Problem to work on: In the entries that follow, say how many lines contain the string "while". Give no other words.
** Opening Supplied records block **
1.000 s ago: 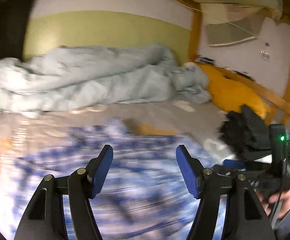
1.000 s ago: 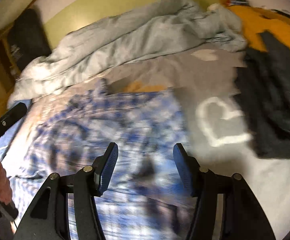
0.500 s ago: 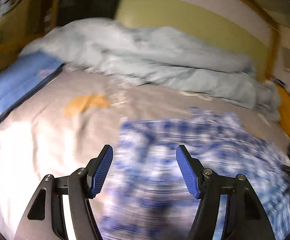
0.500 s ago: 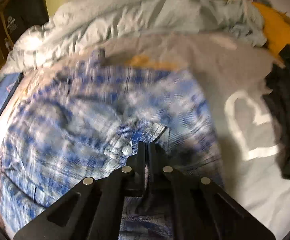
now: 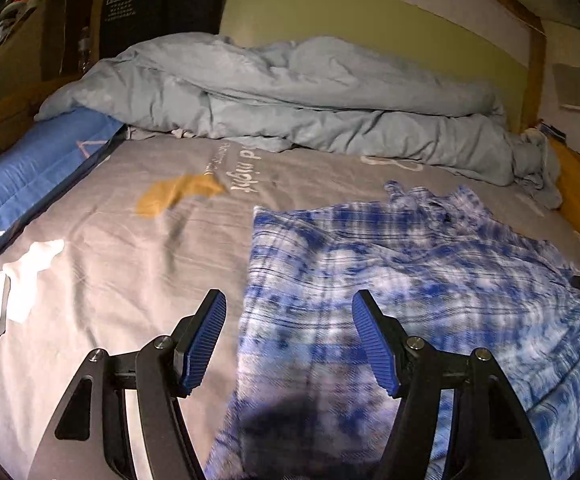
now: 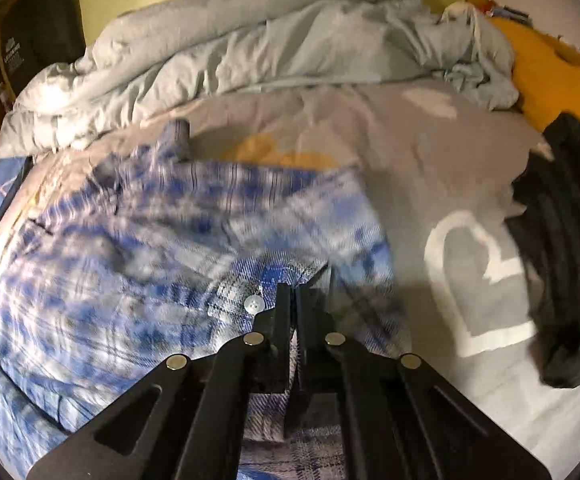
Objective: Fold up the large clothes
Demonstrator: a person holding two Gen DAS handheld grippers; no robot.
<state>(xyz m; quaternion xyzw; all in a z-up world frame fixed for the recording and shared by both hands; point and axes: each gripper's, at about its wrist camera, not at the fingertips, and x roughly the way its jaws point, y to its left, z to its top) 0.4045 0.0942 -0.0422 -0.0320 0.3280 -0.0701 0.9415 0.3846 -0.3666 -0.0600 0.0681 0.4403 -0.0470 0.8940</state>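
Plaid shirt (image 6: 129, 264) motion-blurred across the middle of both views, its lower part cut off at the bottom edge, dark garment (image 6: 562, 256) cropped at the right edge, printed bedsheet lettering (image 5: 245, 172) only partly legible

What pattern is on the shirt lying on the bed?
Blue and white plaid shirt, clearest in the right wrist view.

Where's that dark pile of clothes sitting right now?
In the right wrist view, the dark clothes pile lies at the bed's right edge, just right of the white heart print, below the yellow pillow.
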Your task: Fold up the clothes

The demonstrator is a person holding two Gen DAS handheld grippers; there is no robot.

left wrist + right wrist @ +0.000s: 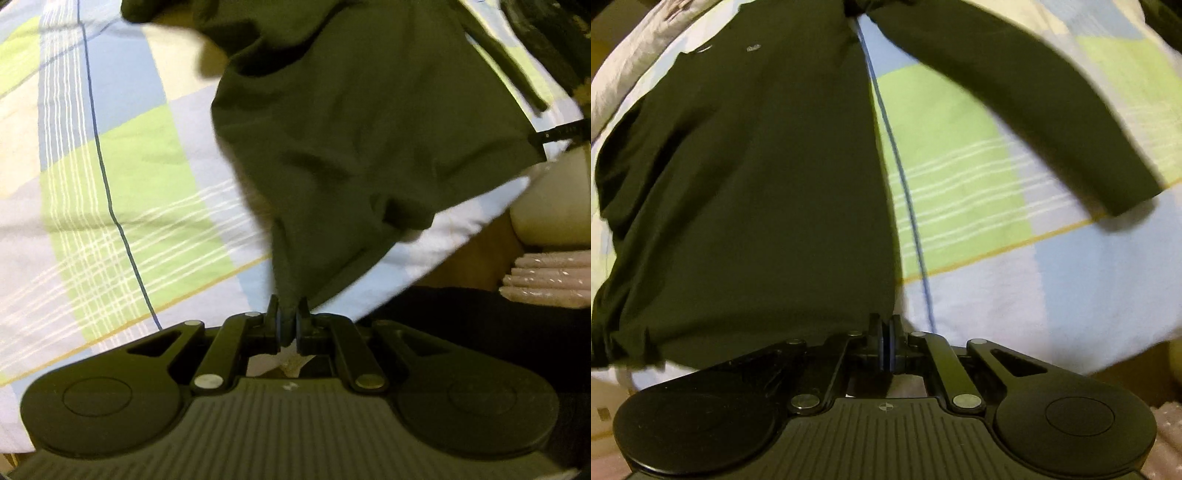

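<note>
A dark green long-sleeved shirt [351, 110] lies on a checked bed sheet [110, 166]. My left gripper [289, 306] is shut on a bottom corner of the shirt, and the cloth rises in a pulled-up fold from its fingertips. In the right wrist view the shirt's body [746, 184] spreads flat to the left, and one sleeve [1015, 103] stretches out to the right across the sheet [960, 166]. My right gripper [886, 321] is shut, its tips pinching the other bottom corner of the shirt at the hem.
The bed's edge runs close in front of both grippers. Off the edge, in the left wrist view, sit a stack of pink folded cloth [550, 280] and a pale rounded object [554, 199]. A grey-white quilt [628, 66] lies at the far left of the bed.
</note>
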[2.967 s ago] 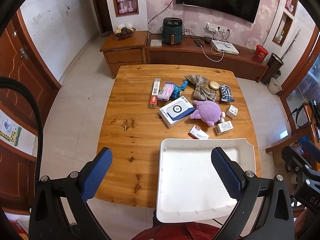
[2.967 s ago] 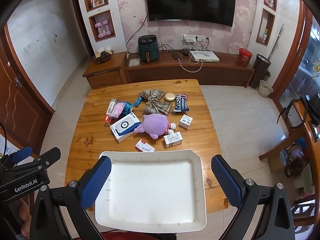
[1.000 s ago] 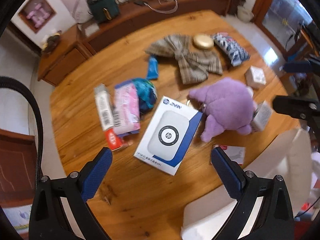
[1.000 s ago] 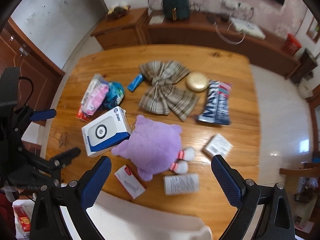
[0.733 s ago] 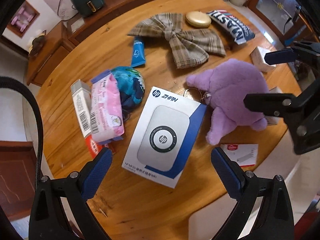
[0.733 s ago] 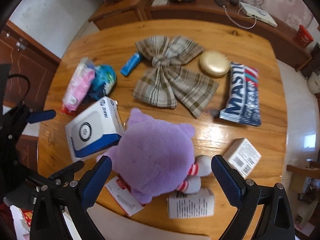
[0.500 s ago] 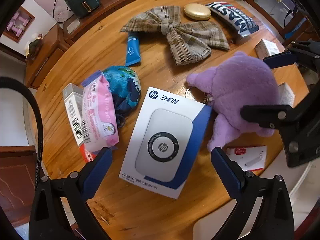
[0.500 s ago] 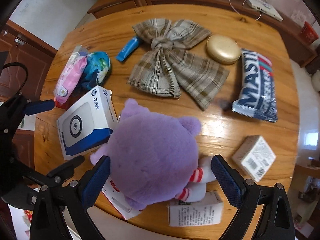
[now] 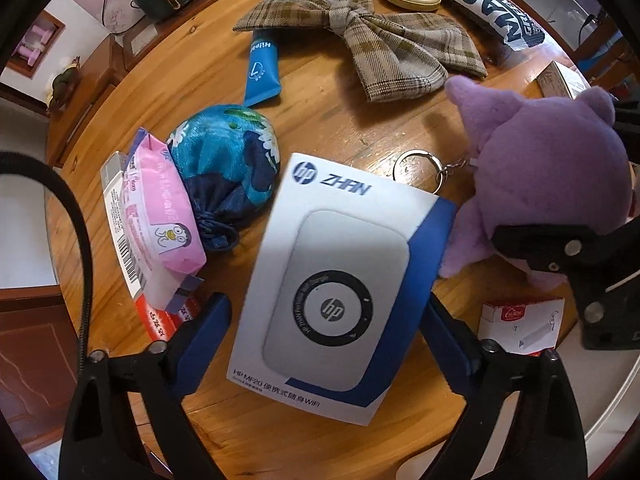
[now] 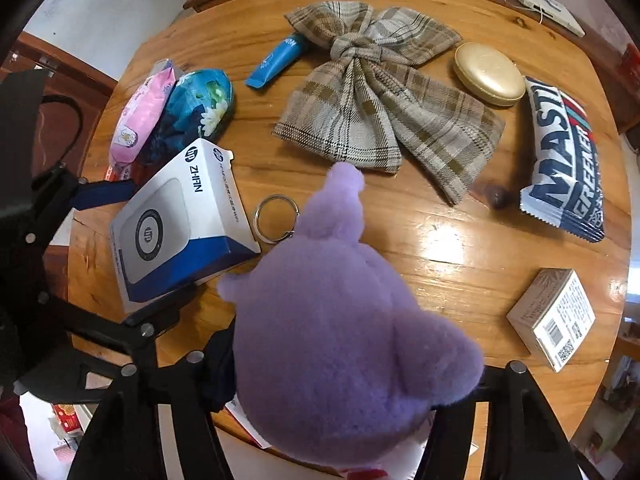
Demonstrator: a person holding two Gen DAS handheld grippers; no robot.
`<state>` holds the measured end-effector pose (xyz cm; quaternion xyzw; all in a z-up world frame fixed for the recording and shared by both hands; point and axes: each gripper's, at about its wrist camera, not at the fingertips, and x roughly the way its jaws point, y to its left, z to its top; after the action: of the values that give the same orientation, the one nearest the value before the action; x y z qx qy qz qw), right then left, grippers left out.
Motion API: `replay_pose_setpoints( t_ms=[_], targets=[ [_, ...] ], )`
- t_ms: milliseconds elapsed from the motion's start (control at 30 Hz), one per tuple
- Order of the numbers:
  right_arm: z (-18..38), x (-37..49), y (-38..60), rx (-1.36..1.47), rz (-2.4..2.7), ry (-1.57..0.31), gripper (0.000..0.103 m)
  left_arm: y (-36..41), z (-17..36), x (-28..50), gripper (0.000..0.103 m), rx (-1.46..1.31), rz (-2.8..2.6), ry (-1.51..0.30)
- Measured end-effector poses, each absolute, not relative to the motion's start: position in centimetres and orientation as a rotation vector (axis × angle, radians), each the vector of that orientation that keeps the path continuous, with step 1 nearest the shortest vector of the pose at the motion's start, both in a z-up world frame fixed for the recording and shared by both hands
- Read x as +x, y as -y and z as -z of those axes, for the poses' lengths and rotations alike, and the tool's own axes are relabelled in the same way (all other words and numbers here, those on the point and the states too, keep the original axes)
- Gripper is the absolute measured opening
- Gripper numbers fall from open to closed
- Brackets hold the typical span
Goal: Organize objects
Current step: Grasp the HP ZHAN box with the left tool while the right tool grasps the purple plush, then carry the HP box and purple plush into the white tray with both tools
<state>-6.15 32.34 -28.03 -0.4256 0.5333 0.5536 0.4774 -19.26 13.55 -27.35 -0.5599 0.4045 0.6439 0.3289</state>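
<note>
My left gripper (image 9: 326, 336) is open, its blue fingers on either side of the white and blue HP box (image 9: 340, 280), which lies on the wooden table (image 9: 328, 116). The box also shows in the right wrist view (image 10: 180, 220). My right gripper (image 10: 352, 376) straddles the purple plush toy (image 10: 348, 352), fingers close to its sides; whether they press it is hidden by the plush. The plush also shows at the right of the left wrist view (image 9: 548, 176), with a key ring (image 9: 418, 170) attached.
On the table lie a pink wipes pack (image 9: 160, 208), a blue pouch (image 9: 228, 160), a blue tube (image 9: 262, 68), a plaid bow (image 10: 380, 100), a gold case (image 10: 490, 74), a snack bag (image 10: 564, 160), small boxes (image 10: 554, 316) and a white tray's edge (image 9: 612, 396).
Both grippers have dropped from high above the tray down to the table. The left one has come around the HP box, the right one around the purple plush.
</note>
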Motion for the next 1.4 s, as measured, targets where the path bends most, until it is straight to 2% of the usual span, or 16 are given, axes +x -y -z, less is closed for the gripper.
replay_pose_setpoints(
  t_ms=[367,500,800,933,1100,1400],
  targets=[
    [25.1,-4.4,-30.8,-0.886,-1.384,-1.276,0.064,-13.7,26.5,-15.8,0.080,-1.376,-1.778,-1.152],
    [23.9,-4.5,-29.8,-0.828,-1.402,-1.266,0.064,-13.0,24.7,-15.1,0.079,-1.403,-1.804,-1.125],
    [16.8,-3.3,-25.7,-0.719,-1.474,-1.216,0.064,-9.7,15.7,-13.2,0.079,-1.377,-1.967,-0.934],
    [11.3,-3.2,-21.8,-0.681,-1.513,-1.161,0.064,-8.6,11.5,-12.9,0.079,-1.338,-2.052,-0.864],
    [7.2,-3.4,-18.2,-0.655,-1.537,-1.104,0.064,-5.8,6.1,-10.7,0.079,-1.325,-2.168,-0.801],
    [2.6,-5.3,-11.1,-0.635,-1.517,-1.026,0.064,-2.4,1.9,-5.1,0.079,-1.308,-2.189,-0.674]
  ],
)
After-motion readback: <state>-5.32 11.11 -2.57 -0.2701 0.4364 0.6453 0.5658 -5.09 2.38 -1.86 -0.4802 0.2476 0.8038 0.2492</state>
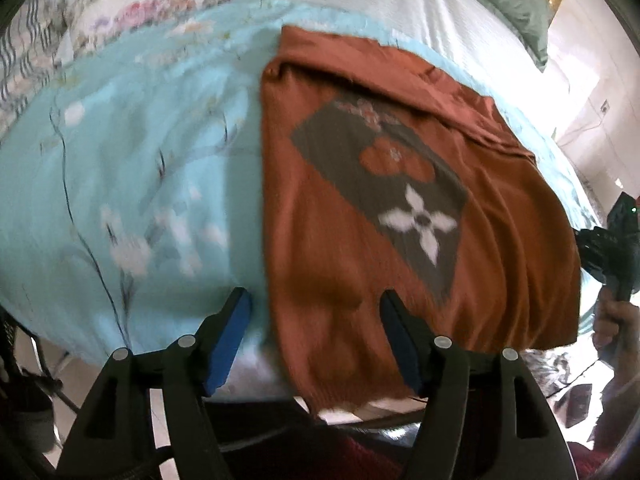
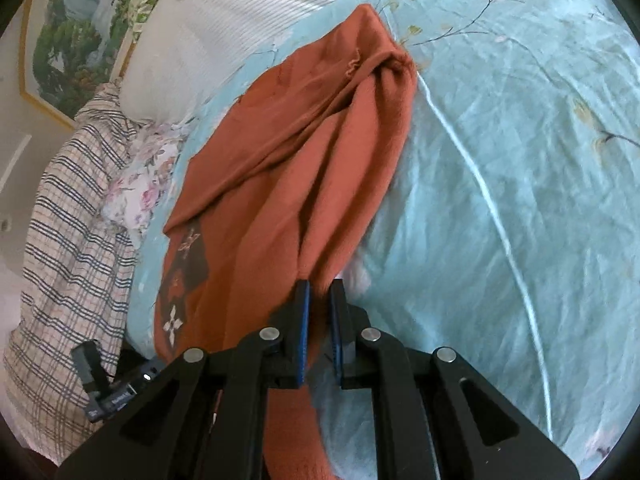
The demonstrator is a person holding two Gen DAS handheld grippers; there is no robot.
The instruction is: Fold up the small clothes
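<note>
A rust-orange knit sweater [image 1: 360,240] with a grey patch and a white flower lies on the light blue floral bedspread [image 1: 140,160]. My left gripper [image 1: 316,300] is open over the sweater's near hem, with its left finger over the bedspread and its right finger over the knit. In the right wrist view the sweater [image 2: 288,184] runs away from me in long folds. My right gripper [image 2: 319,292] is shut on the sweater's near edge, with orange fabric pinched between the blue pads. The right gripper also shows at the right edge of the left wrist view [image 1: 612,248].
White ribbed bedding [image 2: 224,28] and a green pillow [image 1: 516,8] lie at the head of the bed. A plaid cloth [image 2: 68,240] and a floral cloth [image 2: 144,188] lie beside the sweater. A framed picture [image 2: 76,40] hangs on the wall. The bed's near edge runs under my left gripper.
</note>
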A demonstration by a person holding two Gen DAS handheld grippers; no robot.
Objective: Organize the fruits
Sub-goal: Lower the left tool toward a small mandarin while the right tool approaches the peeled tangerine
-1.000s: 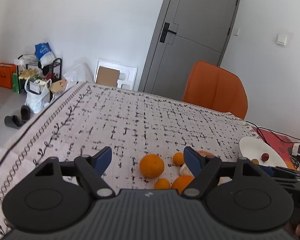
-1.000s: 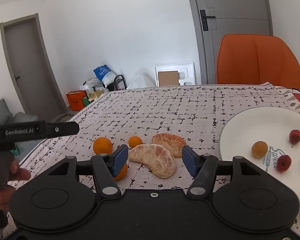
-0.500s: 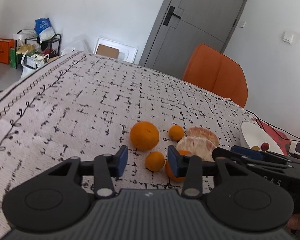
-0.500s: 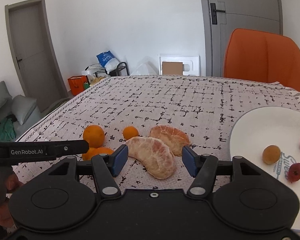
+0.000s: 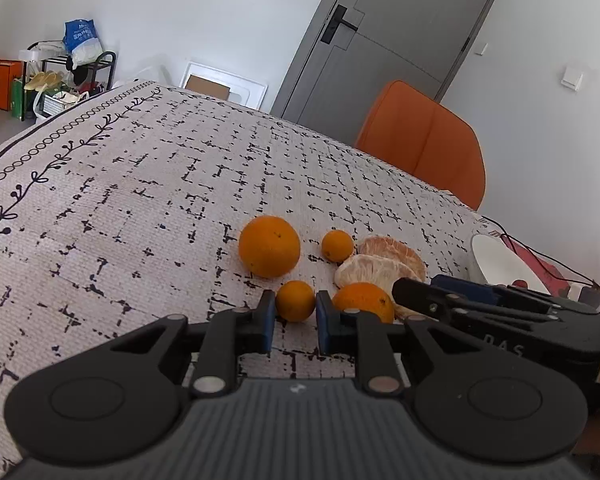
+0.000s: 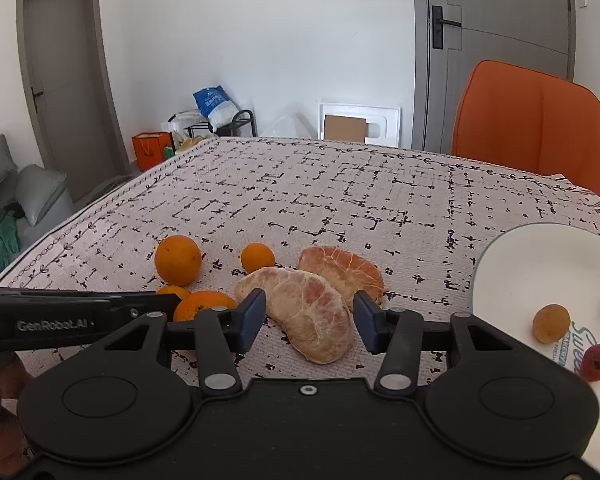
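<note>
The left gripper [image 5: 295,322] had its blue fingers [image 5: 267,320] clenched on a small tangerine [image 5: 295,301] that sat on the bench [image 5: 148,184], a pad pressed against each side of the fruit. This tangerine lay just in front of the large orange [image 5: 269,246], toward the camera. Just to its right, nearly touching the right finger, sat a second orange [image 5: 363,300]. Another small tangerine [image 5: 337,245] lay beside the large orange, on its right.

The right gripper [image 6: 310,320] had just been closing its fingers [image 6: 252,318] around the nearer peeled pomelo half [image 6: 306,314], which lay between them; a sliver of cloth showed at each pad, so they stood released, not yet gripping. The farther pomelo half [image 6: 340,270] touched the nearer one from behind, both to the right of the large orange.

Well to the right of that orange stood a white plate [image 6: 540,256] with a yellowish fruit [image 6: 551,323] and two red berries [image 6: 597,362].
</note>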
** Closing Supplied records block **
Task result: 2